__INFORMATION SUPPLIED__.

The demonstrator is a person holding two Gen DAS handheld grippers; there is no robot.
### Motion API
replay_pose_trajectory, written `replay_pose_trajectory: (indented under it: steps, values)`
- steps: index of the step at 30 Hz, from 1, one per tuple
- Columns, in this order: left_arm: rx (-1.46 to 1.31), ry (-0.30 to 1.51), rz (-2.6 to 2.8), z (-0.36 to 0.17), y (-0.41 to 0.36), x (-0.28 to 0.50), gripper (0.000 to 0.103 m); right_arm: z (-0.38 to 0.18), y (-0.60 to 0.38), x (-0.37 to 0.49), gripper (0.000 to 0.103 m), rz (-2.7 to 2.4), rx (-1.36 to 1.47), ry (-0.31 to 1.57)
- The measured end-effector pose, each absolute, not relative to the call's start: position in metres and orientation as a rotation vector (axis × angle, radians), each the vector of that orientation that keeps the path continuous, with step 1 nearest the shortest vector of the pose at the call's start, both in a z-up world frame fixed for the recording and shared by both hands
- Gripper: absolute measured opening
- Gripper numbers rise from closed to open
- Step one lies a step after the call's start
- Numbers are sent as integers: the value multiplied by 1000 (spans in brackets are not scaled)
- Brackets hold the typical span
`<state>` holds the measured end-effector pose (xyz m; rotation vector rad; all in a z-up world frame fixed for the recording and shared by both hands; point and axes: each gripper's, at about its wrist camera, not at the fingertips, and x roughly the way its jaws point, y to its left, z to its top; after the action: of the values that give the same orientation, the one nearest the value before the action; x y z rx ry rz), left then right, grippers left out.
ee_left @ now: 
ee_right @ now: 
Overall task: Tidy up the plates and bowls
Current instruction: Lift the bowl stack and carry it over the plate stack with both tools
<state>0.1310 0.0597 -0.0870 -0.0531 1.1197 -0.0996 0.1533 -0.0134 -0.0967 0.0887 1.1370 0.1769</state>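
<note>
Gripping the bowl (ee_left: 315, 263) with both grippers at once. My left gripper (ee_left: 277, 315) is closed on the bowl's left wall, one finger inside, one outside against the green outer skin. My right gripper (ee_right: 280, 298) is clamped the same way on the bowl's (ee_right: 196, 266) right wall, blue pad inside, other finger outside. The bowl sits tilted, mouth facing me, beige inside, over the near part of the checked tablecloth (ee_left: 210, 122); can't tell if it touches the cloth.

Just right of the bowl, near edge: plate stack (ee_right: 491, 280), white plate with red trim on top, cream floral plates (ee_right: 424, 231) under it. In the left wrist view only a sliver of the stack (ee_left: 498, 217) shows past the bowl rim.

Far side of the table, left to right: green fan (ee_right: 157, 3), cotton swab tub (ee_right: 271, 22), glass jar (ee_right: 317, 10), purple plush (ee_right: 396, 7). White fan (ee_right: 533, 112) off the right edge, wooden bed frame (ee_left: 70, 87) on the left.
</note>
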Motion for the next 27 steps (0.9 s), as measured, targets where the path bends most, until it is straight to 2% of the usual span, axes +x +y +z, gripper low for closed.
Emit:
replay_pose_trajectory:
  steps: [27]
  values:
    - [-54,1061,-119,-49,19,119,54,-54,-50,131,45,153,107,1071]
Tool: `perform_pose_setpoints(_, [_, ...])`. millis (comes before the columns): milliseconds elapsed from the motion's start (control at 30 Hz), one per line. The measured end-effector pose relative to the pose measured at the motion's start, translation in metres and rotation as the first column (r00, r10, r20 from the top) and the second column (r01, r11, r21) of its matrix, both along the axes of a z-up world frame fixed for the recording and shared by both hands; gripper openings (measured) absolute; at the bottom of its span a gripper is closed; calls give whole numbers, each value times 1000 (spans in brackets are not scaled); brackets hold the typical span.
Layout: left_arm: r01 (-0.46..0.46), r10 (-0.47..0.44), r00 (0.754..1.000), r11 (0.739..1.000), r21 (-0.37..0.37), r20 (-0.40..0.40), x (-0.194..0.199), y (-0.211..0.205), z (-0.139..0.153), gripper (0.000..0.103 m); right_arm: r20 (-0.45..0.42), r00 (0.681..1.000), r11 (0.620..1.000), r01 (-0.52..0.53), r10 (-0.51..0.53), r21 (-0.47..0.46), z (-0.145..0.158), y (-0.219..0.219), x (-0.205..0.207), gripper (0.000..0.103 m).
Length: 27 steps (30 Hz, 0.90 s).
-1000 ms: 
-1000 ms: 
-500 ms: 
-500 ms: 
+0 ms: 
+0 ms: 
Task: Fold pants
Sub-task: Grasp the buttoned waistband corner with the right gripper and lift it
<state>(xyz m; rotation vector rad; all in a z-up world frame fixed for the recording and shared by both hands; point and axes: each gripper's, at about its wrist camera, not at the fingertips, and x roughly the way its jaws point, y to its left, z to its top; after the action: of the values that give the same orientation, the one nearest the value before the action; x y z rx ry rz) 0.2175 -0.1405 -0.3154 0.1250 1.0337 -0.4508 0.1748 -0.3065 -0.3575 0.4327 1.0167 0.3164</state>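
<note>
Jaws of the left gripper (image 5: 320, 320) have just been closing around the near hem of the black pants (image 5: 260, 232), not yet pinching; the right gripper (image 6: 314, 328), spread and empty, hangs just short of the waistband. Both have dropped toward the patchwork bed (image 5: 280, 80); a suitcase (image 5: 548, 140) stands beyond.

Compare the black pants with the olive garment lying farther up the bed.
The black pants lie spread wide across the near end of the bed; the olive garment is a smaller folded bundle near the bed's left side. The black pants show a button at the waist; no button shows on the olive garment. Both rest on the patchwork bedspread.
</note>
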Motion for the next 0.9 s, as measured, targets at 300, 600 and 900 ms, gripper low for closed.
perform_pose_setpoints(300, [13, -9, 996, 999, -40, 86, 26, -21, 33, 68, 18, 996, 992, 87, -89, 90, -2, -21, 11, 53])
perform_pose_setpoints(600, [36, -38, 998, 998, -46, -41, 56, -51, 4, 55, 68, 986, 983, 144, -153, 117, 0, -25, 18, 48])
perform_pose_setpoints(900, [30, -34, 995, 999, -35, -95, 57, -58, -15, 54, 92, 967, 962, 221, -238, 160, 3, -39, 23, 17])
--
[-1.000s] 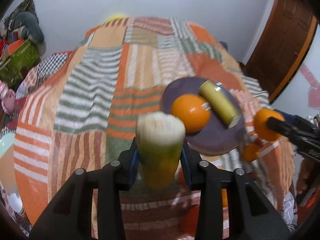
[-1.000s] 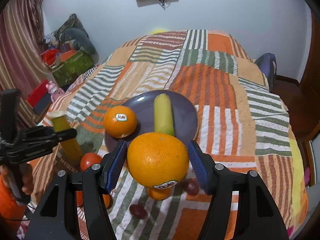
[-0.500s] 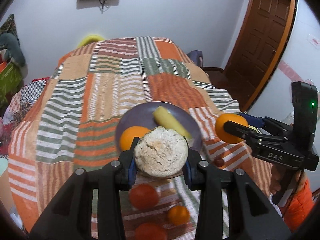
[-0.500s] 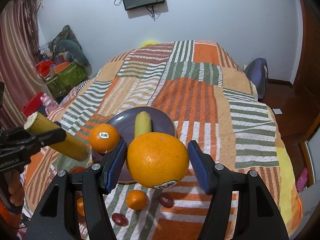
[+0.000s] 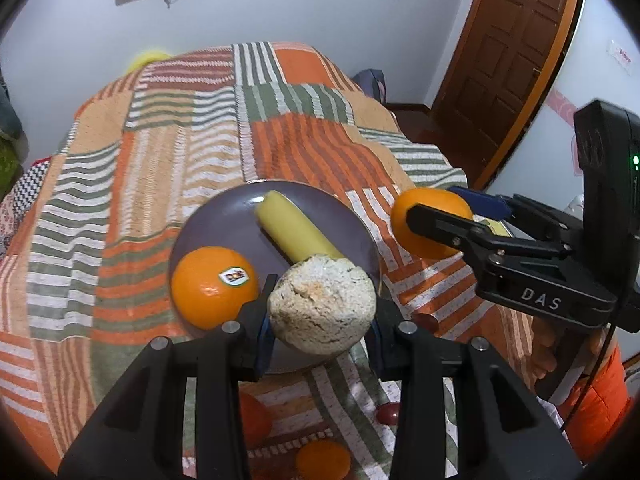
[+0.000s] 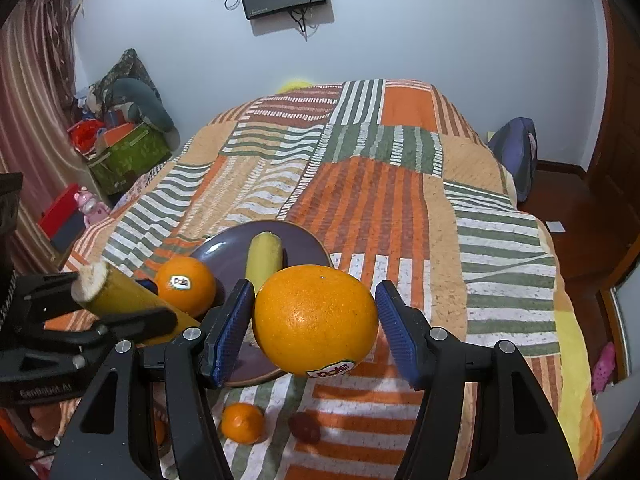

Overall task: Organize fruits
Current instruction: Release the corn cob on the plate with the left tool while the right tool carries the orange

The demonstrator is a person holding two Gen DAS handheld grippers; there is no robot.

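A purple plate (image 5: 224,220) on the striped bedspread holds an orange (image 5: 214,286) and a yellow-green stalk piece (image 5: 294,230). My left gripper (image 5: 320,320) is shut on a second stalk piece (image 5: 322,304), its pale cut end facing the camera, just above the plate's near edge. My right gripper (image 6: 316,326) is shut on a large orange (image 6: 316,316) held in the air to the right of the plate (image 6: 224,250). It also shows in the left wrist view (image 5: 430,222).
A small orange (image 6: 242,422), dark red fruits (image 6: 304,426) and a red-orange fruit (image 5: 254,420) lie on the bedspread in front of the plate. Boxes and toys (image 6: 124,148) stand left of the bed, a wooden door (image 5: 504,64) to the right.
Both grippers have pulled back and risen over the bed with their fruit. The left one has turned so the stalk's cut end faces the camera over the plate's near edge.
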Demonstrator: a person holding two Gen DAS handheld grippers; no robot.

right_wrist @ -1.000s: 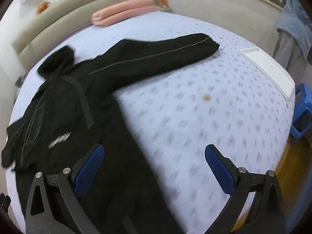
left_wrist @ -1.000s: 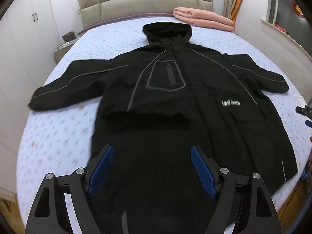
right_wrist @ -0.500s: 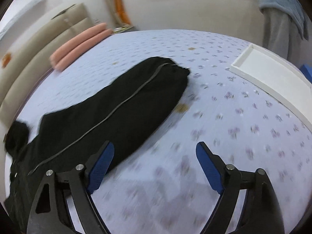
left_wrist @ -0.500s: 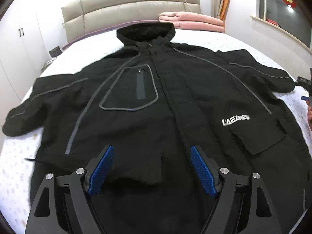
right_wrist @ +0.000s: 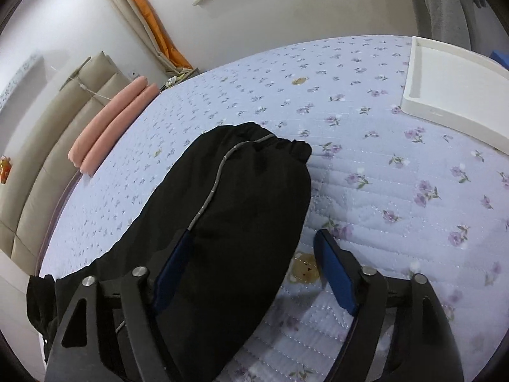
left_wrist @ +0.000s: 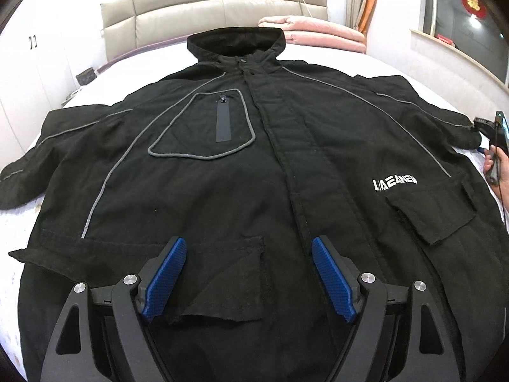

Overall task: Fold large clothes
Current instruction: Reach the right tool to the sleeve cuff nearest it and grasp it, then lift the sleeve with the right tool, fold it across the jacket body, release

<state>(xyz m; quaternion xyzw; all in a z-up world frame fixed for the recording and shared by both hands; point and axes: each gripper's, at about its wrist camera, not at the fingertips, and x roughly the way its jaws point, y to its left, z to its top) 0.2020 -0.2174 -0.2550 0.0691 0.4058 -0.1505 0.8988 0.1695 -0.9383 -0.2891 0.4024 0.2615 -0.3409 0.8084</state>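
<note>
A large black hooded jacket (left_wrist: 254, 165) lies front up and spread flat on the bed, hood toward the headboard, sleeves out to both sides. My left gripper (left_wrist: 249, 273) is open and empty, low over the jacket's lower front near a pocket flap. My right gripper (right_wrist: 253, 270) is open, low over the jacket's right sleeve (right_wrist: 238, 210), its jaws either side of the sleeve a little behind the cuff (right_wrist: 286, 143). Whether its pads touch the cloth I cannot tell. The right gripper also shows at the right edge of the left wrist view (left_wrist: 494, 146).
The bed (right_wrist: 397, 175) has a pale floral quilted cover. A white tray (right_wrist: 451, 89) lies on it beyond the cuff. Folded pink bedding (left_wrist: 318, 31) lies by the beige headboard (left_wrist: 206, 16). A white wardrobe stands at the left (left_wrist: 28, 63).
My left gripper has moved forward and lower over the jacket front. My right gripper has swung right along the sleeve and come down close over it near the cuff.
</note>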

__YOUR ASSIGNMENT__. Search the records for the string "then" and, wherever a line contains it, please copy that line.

__RESPONSE TO THE EXERCISE__.
`<state>` holds the measured end-effector pose (xyz m; rotation vector rad; all in a z-up world frame fixed for the recording and shared by both hands; point and axes: each gripper's, at about its wrist camera, not at the fingertips, and x roughly the way its jaws point, y to its left, z to its top; after the action: of the values that give the same orientation, the one nearest the value before the action; x y z rx ry rz), left then right, grippers left out.
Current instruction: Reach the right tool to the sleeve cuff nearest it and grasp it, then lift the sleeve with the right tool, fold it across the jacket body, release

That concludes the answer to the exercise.